AIM OF THE EXERCISE ▸ When you repeat the entries below, keep each word exactly as it is and drop the pictures.

==== TASK INPUTS

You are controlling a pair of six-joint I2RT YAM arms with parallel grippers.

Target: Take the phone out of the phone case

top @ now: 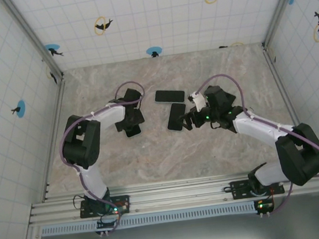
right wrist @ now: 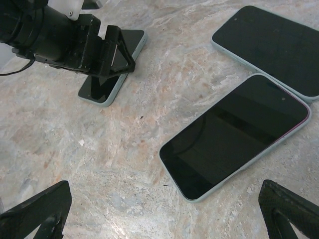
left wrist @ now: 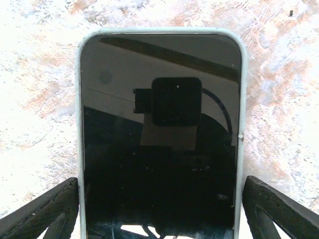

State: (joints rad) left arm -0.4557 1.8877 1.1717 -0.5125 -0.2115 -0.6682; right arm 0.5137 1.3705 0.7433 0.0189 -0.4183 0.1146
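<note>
Your left gripper (left wrist: 161, 180) stood wide astride the cased phone (left wrist: 160, 134), holding nothing. You needed both fingers (left wrist: 47, 209) square on its edges.

Your top camera looks down from above and behind the arm bases over the whole table (top: 152, 155). Your left wrist camera hangs close over one phone (left wrist: 159, 99), facing down. Your right wrist camera looks low across the table from farther off. With the top view it shares that phone, the left gripper (right wrist: 112, 59), a middle phone (right wrist: 237, 134) and a far phone (right wrist: 271, 47).
</note>
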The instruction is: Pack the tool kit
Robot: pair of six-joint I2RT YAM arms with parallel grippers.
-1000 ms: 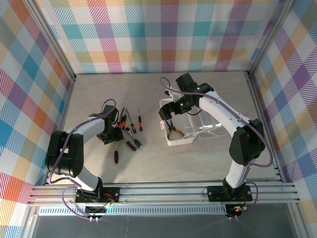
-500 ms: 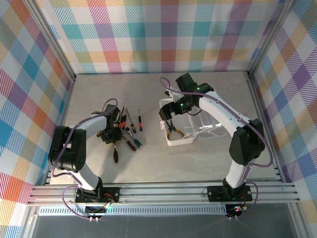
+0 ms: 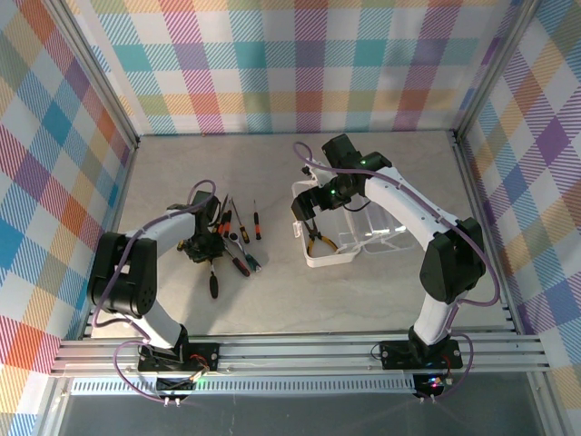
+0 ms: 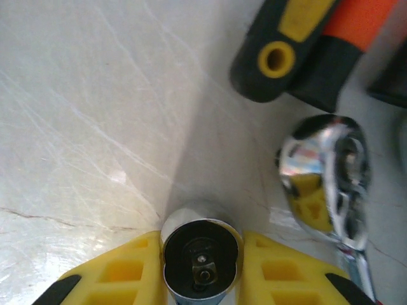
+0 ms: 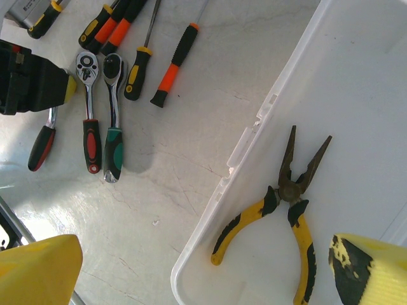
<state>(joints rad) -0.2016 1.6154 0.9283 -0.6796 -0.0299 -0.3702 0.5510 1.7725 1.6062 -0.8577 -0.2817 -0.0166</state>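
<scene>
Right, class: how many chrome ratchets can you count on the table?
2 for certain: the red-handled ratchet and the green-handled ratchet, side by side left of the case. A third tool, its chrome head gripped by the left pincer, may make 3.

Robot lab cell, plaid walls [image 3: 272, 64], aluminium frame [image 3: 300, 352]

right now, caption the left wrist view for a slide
Left pincer closed on a round chrome tool head, beside a chrome ratchet head on the pale table.
</scene>
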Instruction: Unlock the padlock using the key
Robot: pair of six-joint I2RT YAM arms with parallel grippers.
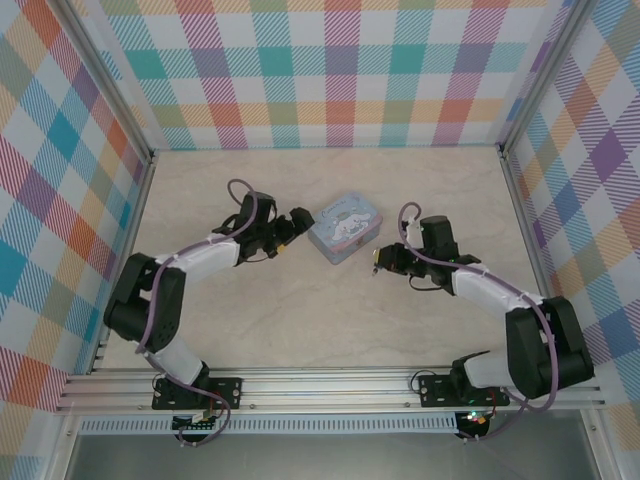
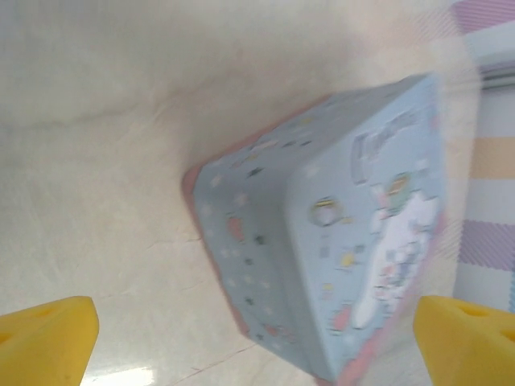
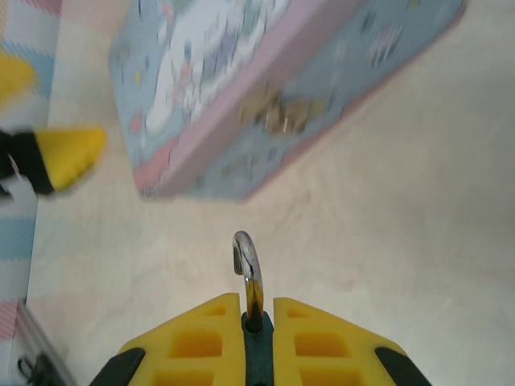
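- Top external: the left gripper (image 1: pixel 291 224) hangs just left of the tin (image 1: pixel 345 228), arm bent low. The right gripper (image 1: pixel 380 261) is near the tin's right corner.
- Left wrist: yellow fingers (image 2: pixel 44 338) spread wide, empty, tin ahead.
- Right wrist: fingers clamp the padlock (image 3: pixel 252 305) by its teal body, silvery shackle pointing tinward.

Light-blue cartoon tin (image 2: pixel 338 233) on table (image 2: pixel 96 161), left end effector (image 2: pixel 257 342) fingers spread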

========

ANSWER BOX ▸
You are controlling a pair of six-joint I2RT YAM arms with parallel grippers.

Target: Take the phone out of the phone case

top @ now: 
right wrist @ now: 
left wrist @ now: 

State: (joints rad) left arm -0.4557 1.8877 1.1717 -0.5125 -0.2115 -0.6682; right arm 0.5137 1.3705 0.7433 0.0189 -0.4183 0.1146
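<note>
Your left gripper (left wrist: 161, 180) stood wide astride the cased phone (left wrist: 160, 134), holding nothing. You needed both fingers (left wrist: 47, 209) square on its edges.

Your top camera looks down from above and behind the arm bases over the whole table (top: 152, 155). Your left wrist camera hangs close over one phone (left wrist: 159, 99), facing down. Your right wrist camera looks low across the table from farther off. With the top view it shares that phone, the left gripper (right wrist: 112, 59), a middle phone (right wrist: 237, 134) and a far phone (right wrist: 271, 47).
</note>
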The instruction is: Pack the tool kit
Robot: pair of six-joint I2RT YAM arms with parallel grippers.
-1000 ms: 
-500 ms: 
+0 ms: 
+0 ms: 
+0 ms: 
<state>(joints rad) -0.2016 1.6154 0.9283 -0.6796 -0.0299 -0.3702 0.5510 1.7725 1.6062 -0.8577 -0.2817 -0.0166</state>
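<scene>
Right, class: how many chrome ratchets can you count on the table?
2 for certain: the red-handled ratchet and the green-handled ratchet, side by side left of the case. A third tool, its chrome head gripped by the left pincer, may make 3.

Robot lab cell, plaid walls [image 3: 272, 64], aluminium frame [image 3: 300, 352]

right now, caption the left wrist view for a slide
Left pincer closed on a round chrome tool head, beside a chrome ratchet head on the pale table.
</scene>
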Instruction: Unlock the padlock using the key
Robot: pair of six-joint I2RT YAM arms with parallel grippers.
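- Top external: the left gripper (image 1: pixel 291 224) hangs just left of the tin (image 1: pixel 345 228), arm bent low. The right gripper (image 1: pixel 380 261) is near the tin's right corner.
- Left wrist: yellow fingers (image 2: pixel 44 338) spread wide, empty, tin ahead.
- Right wrist: fingers clamp the padlock (image 3: pixel 252 305) by its teal body, silvery shackle pointing tinward.

Light-blue cartoon tin (image 2: pixel 338 233) on table (image 2: pixel 96 161), left end effector (image 2: pixel 257 342) fingers spread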

The work on this exercise is now complete.